I am trying to use the GNU iconv
library to convert a UTF-8 encoded string to KOI8-R. My minimal example is
#include <iconv.h>
#include <stdio.h>
#include <stdlib.h>
int main() {
/* The letter П in UTF-8. */
char* buffer = "\xd0\x9f";
size_t len = 2;
/* Note: since KOI8-R is an 8-bit encoding, the buffer should only need a length of 1, but
* iconv returns -1 if the buffer is any smaller than 4 bytes,
*/
size_t len_in_koi = 4;
char* buffer_in_koi = malloc(len_in_koi+1);
/* A throwaway copy to give to iconv. */
char* buffer_in_koi_copy = buffer_in_koi;
iconv_t cd = iconv_open("UTF-8", "KOI8-R");
if (cd == (iconv_t) -1) {
fputs("Error while initializing iconv_t handle.\n", stderr);
return 2;
}
if (iconv(cd, &buffer, &len, &buffer_in_koi_copy, &len_in_koi) != (size_t) -1) {
/* Expecting f0 but get d0. */
printf("Conversion successful!
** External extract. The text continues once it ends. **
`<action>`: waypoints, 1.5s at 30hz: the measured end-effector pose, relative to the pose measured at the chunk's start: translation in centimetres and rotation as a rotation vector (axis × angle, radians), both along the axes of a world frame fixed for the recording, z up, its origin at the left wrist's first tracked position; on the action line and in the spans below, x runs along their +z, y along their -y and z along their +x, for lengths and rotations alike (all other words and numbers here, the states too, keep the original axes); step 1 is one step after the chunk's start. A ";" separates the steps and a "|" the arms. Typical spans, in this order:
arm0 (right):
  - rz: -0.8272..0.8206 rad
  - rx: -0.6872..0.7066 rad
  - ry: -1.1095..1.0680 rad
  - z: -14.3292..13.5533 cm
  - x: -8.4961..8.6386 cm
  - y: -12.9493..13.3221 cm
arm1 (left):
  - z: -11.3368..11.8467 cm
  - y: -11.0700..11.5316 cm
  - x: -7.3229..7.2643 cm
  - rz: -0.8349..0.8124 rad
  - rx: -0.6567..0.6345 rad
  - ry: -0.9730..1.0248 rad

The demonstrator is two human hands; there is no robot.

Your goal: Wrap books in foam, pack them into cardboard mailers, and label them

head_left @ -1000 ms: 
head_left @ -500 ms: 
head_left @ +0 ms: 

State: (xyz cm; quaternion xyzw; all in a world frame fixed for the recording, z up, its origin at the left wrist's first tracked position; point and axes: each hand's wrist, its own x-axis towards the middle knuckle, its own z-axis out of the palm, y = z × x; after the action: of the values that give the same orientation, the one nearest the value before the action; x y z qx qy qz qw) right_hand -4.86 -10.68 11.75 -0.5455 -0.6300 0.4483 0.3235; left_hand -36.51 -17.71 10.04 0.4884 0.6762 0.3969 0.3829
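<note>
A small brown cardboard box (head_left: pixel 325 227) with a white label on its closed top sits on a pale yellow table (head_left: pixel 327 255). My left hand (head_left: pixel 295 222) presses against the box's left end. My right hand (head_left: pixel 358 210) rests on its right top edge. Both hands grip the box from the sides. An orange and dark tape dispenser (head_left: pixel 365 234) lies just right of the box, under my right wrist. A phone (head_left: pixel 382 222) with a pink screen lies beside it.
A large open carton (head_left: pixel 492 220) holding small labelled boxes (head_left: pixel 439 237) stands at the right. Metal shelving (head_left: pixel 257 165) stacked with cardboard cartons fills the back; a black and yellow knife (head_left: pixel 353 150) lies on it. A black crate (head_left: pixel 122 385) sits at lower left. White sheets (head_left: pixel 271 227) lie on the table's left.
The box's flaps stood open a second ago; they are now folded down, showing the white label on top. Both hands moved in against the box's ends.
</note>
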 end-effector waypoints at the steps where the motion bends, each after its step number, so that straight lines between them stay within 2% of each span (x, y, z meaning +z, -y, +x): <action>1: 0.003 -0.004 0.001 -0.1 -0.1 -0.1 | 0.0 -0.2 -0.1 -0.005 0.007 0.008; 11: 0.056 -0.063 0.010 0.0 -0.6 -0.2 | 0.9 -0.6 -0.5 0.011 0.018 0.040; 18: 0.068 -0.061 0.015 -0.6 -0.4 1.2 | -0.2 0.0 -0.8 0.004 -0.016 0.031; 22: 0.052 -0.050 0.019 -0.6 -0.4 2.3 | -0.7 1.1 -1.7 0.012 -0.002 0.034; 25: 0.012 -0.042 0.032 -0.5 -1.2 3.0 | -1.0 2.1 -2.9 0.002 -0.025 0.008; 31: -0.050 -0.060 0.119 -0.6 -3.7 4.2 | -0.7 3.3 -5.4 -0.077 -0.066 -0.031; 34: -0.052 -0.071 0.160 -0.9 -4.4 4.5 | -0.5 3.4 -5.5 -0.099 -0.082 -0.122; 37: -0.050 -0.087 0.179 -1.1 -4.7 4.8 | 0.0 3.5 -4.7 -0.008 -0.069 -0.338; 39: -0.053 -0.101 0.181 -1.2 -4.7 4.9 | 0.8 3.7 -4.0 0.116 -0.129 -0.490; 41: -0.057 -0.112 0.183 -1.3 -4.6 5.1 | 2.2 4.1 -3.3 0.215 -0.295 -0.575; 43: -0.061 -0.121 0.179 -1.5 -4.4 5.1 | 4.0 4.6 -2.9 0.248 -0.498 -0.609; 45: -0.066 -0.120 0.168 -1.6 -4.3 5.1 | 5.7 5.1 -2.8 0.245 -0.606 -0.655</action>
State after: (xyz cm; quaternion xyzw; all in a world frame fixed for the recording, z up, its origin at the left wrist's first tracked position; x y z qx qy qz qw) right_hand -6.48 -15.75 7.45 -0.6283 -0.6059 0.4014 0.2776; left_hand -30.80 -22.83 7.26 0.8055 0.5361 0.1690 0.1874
The byte is %x.\n", (unsigned char)(*buffer_in_koi));
} else {
fputs("Error while converting buffer to KOI8-R.\n", stderr);
return 3;
}
iconv_close(cd);
free(buffer_in_koi);
return 0;
}
which (besides not working when my KOI8-R buffer is smaller than four bytes, although it should only need a single byte) incorrectly prints d0
(the correct encoding of 'П'
in KOI8-R is f0
).
iconv
gives me the correct answer from the command line (e.g., echo П | iconv -t KOI8-R | hexdump
), so what am I doing wrong in using its C interface?
You mixed up the "to" and "from" character set arguments to iconv_open
. It just so happens that the character in slot D0
in KOI8-R has D0
as the first byte of its UTF-8 encoding.